While giving too much weight to critics, the article also vastly underestimates the support for this important publication among agencies of the United Nations system. There are on-going discussions and processes working themselves through the UN system. We have every confidence that at the end of the day, the International Guidelines on Sexuality Education and the implementation of comprehensive sex education will be fully supported by all UN agencies whose mandates guide them to promote adolescent health. We call upon the United Nations Population Fund (UNFPA), the agency cited in the article, to clarify its support both for efforts to expand comprehensive sex education globally and for these Guidelines as an important step toward that goal.

Finally, the story erroneously reported that the Guidelines were to be released this week at a meeting in Birmingham, England and suggested that this event was cancelled as a result of criticism. In fact, no such release was ever planned and UNESCO already released a draft version of the document in June 2009 which is currently circulating in the public realm. Ongoing input to create a stronger and more effective document is, as always, welcome. The hope is that the document serves as a model for further adaptations to regional and country-level contexts.

In fact, this week a meeting is being held in Mexico City where technical experts – including numerous representatives from the same agency that the New York Times asserts does not support this effort – met to discuss how these Guidelines can be helpful in advancing comprehensive sex education in Latin America and the Caribbean.

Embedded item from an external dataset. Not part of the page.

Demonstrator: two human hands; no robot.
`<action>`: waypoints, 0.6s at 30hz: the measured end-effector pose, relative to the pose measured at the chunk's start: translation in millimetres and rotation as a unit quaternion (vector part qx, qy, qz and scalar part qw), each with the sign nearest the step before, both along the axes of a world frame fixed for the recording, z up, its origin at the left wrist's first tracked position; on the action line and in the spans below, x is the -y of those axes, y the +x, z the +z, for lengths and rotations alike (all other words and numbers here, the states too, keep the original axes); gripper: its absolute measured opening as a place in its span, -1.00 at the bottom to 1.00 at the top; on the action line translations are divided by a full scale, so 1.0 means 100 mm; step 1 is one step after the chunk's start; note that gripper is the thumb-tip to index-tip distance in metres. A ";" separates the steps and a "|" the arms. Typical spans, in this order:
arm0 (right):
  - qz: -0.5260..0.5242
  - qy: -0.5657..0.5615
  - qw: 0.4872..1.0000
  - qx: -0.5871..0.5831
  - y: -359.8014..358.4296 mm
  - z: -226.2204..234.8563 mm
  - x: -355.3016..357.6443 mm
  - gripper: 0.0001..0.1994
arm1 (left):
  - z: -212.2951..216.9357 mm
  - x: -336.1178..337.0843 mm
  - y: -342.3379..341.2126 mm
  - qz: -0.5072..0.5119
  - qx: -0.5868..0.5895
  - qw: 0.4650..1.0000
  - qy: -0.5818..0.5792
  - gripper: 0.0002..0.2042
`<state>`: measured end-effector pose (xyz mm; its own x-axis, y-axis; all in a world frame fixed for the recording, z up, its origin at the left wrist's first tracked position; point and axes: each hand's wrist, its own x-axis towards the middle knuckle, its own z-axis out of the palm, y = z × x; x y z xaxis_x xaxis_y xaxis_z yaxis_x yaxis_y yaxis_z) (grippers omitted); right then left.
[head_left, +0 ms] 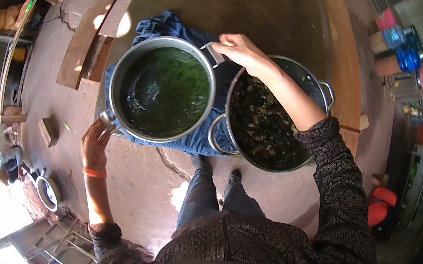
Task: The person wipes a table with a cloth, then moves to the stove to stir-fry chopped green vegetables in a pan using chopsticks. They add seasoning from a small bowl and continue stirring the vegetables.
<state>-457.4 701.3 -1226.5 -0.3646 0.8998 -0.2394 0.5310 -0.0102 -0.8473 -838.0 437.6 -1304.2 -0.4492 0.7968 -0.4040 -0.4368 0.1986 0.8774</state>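
The worktop point(230, 4) is brown, with a dull sheen. Toward its near edge lies a rumpled blue cloth point(197, 138), bunched up beyond the left pot point(154, 139), which stands on the cloth. The right pot point(305, 80) stands just beside, also near that edge; whether any cloth runs under it is hidden.

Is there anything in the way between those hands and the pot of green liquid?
Nothing visible: the left hand is at the near-left handle of the green-liquid pot, the right hand at its far-right one. The dark leafy food's pot stands right, beneath the right forearm, not between.
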 end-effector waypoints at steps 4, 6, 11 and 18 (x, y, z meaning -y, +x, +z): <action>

Sex education works and is supported by every major public health agency around the world. Efforts to provide comprehensive sexuality education as part of HIV/STI prevention are moving forward around the globe aided by key resources such as the UNESCO Guidelines. Manufacturing controversy by misrepresenting the support among the United Nations agencies and by citing fringe American groups fails to reflect the genuine consensus and reality of global movement that is now heading in the right direction.

Desmond Ravenstone said...

My only disagreement with you is calling the folks who oppose these sex ed guidelines "conservative" -- they are reactionary.

As for arguing that sexuality education is a moral obligation,...

Education is a moral obligation. If we want our young people to be good citizens, good neighbors and good parents, then we need to equip them with both sound information and critical thinking skills. Smarter kids means a better world.

Now, ask this of the anti-sex-ed crowd: If you agree with this general premise, how can you refuse to apply it to something as universal and important as sexuality?

From my perspective, this is like refusing to teach kids about nutrition and cooking out of fear that they might do something crazy like eat sushi. Of course, I'd be saying: "What's wrong with sushi?" but there's also no evidence linking nutrition and cooking courses with increased sushi consumption, same as the fallacy that good sex ed leads to young people doing "horrible things."

In fact, a number of school districts have switched from "astinence-only" to more comprehensive programs precisely because of the rises in teen pregnancy and STI rates while under those "wholesome" right-wing programs.

Too bad UNESCO officials don't have the guts to point out such failures to our country's Religious Right, as reason enough to ignore their complaints.

John Daly said...

It probably won't hurt to go over the text once again, since it can probably be further improved.

The discussion seems to have missed the point that policy makers are supposed to make their own curricula guidelines, making use of the collected research, to meet local needs and possibilities.

How different would be sexuality education in a poor Sub-Saharan country where most girls only go to school for a couple of years, are coerced into sexual activity very young, and are exposed to health risks from HIV, to STD to very high levels of maternal and infant mortality versus in the United States?